— Ой, какие мы все чистенькие! А потом я протестую, это дискредитация моей трудовой деятельности, а в нашей демимперии всякий труд почётен, так что я вполне могу на тебя пожаловаться, и спуску тебе не будет, не глядя на ранги и заслуги. Не для того мы демократию заводили, чтобы любой и всякий мог издеваться над честными работопроизводителями.
— Да-с, тут девица права, — чему-то обрадовался Юнус Маодзедунович.
— Достали вы меня своей правотой! — разозлился Енох. — Давай вписывай себя и эту блядонессу в бумагу да поехали, — махнул он водителю. — Я только ещё по маленькой с коллегами пропущу. Гопс — за старшего, и отвечаешь за экипировку экипажа.
— Счассс! — послышался звонкий ответ, что, по всей видимости, должно было обозначать: «Слушаюсь, сэр!»
Проводов отчаянного смельчака фактически не получилось, почти весь народ пыхтел и охал по отдельным кабинетам, и только самые стойкие «небабники» сгрудились у растерзанного ненасытными желудками праздничного стола.
— Итак, господа! — скорбно и торжественно начал, поправляя широкие офицерские подтяжки, Казимир Желдарбаевич. — Прошу отметить необычность этого весёлого и печального события.
— Казик, — прозвучал капризный женский голос, и полог одной из выходящих в зал кабинок распахнулся, представив общему взору обнажённую девицу, — мне холодно, скучно и вообще я хочу к тебе, — нимало не смущаясь собственной наготы, грудным голосом произнесла жрица свободы, как в последнее время, согласно высочайшему меморандуму, было велено именовать представительниц самой древней профессии.

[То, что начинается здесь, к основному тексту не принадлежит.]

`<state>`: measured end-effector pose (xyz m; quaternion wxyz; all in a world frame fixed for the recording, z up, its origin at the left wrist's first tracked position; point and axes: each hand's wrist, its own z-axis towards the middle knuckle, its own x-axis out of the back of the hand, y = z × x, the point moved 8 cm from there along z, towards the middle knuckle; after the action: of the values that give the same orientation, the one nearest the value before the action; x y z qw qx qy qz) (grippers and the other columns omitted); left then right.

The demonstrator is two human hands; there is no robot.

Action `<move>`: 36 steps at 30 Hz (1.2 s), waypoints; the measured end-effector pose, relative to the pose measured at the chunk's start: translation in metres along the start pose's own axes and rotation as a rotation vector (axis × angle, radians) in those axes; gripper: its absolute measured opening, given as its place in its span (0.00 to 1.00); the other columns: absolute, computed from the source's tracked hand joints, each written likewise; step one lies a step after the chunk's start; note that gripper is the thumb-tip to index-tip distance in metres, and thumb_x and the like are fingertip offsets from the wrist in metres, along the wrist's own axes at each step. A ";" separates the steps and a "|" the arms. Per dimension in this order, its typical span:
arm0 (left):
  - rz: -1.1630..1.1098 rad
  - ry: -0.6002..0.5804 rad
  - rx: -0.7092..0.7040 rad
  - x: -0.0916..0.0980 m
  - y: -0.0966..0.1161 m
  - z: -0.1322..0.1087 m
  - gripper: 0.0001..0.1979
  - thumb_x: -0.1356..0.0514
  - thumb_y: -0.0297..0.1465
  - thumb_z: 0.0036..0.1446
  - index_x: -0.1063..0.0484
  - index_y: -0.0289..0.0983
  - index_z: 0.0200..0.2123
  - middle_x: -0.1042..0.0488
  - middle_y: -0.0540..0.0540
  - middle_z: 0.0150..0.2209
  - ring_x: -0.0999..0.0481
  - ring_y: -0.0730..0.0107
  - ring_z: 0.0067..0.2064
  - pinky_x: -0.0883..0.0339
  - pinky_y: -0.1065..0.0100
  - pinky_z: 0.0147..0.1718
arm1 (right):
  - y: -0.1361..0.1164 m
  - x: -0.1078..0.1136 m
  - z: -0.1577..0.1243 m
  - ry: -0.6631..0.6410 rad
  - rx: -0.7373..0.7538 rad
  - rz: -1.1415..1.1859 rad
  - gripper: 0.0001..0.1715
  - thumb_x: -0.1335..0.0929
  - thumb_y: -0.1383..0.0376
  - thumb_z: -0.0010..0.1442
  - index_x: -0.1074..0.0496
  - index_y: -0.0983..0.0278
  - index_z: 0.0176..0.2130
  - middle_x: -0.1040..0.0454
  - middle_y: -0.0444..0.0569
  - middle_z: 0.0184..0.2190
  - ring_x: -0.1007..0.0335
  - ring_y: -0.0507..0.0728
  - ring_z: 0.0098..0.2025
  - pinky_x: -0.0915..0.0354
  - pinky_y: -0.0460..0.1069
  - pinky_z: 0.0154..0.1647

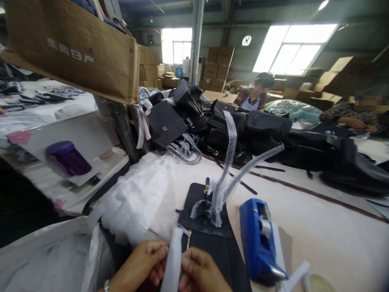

— Гюльчатайка, проказница, сгинь с глаз честной компании! Ты что, не видишь, у нас печальные проводы, можно сказать, боевого товарища в плен к злым бандюганам.
— О, Всевышний! Простите меня, господа, я сейчас, — дева метнулась в пещеру разврата и буквально через мгновение вынырнула в залу в траурном одеянии, состоящем из чёрного хиджаба и тонкого чёрного шнурка вокруг тронутой полнотой талии. — Я готова скорбеть с вами, господа, со всеми вместе или с каждым в отдельности.
Бубницкий хотел было что-то сказать, но его остановил Тангай-Бек, человек до того замордованный своим гаремом, что на женскую половину человечества вне стен своего дома глядевший не только без вожделения, но и с явно выраженным безразличием.
— Пусть её тело будет как поминальная свеча нашей скорби.
— Минуточку, господа, — вмешался в разговор Енох. — Что всё это значит? Вы что это меня хоронить собрались, что ли?
— Ну, зачем же так, любезнейший ты наш коллега, — полез к нему с пьяным поцелуем Тангай-Бек, — не дураки у нас здесь по округе рыскают, зачем тебя убивать, за тебя выкуп хороший можно получить или продать куда, а ты сразу — убивать, убивать.
После этих слов Еноху, надо признаться, не совсем хорошо сделалось и ехать, если честно, как-то расхотелось, но отменить поездку было невозможно — труса он никогда не праздновал, так уж будь что будет.
— Енох Минович, ты не огорчайся, ежели тебя зацапают хакосы, говори, что ты мой друг, — заметив смущение Понт-
Колотийского, хлопнул его по плечу Бек, — и, считай, приличный приём тебе обеспечен.
— А если люди Макуты-Бея, отдайте-с вот это рекомендательное письмо-с, — протягивая клочок бумаги, как бы извиняясь, сказал Юнус Маодзедунович, — в его бандах много людей из наших уделов, даже родня моя кое-какая имеется.
— Командир! Какого хрена мы здесь торчим? Луна уже скоро на закат упрёт!
Высокое собрание вместе со «скорбной свечой» повернулось к входу. На пороге стояла Эрмитадора Гопс в полуоткрытом, облегающем её недурную фигуру камуфляжном комбинезоне, с помповым ружьём в руках.
Все, включая саму Гопс, дружно заржали и, прихватив бутылки, подались вон. После недолгих посошковых чарок наконец тронулись в путь.
Улицы уснувшей столицы окуёма жили своей ночной жизнью и, чтобы её описать, надо было на этих улицах родиться, прожить и состариться, хотя до старости уличные обитатели ночи доживают редко. Объезжая спящих прямо на проезжей части верблюдов и их погонщиков, местами отбиваясь от подвыпивших, с явно пустыми карманами и желудками жриц свободы, «экипаж машины боевой» без особых приключений выбрался из города и, уладив все формальности со стражами городских врат, беззаботно затрясся по укатанной лунным светом дороге.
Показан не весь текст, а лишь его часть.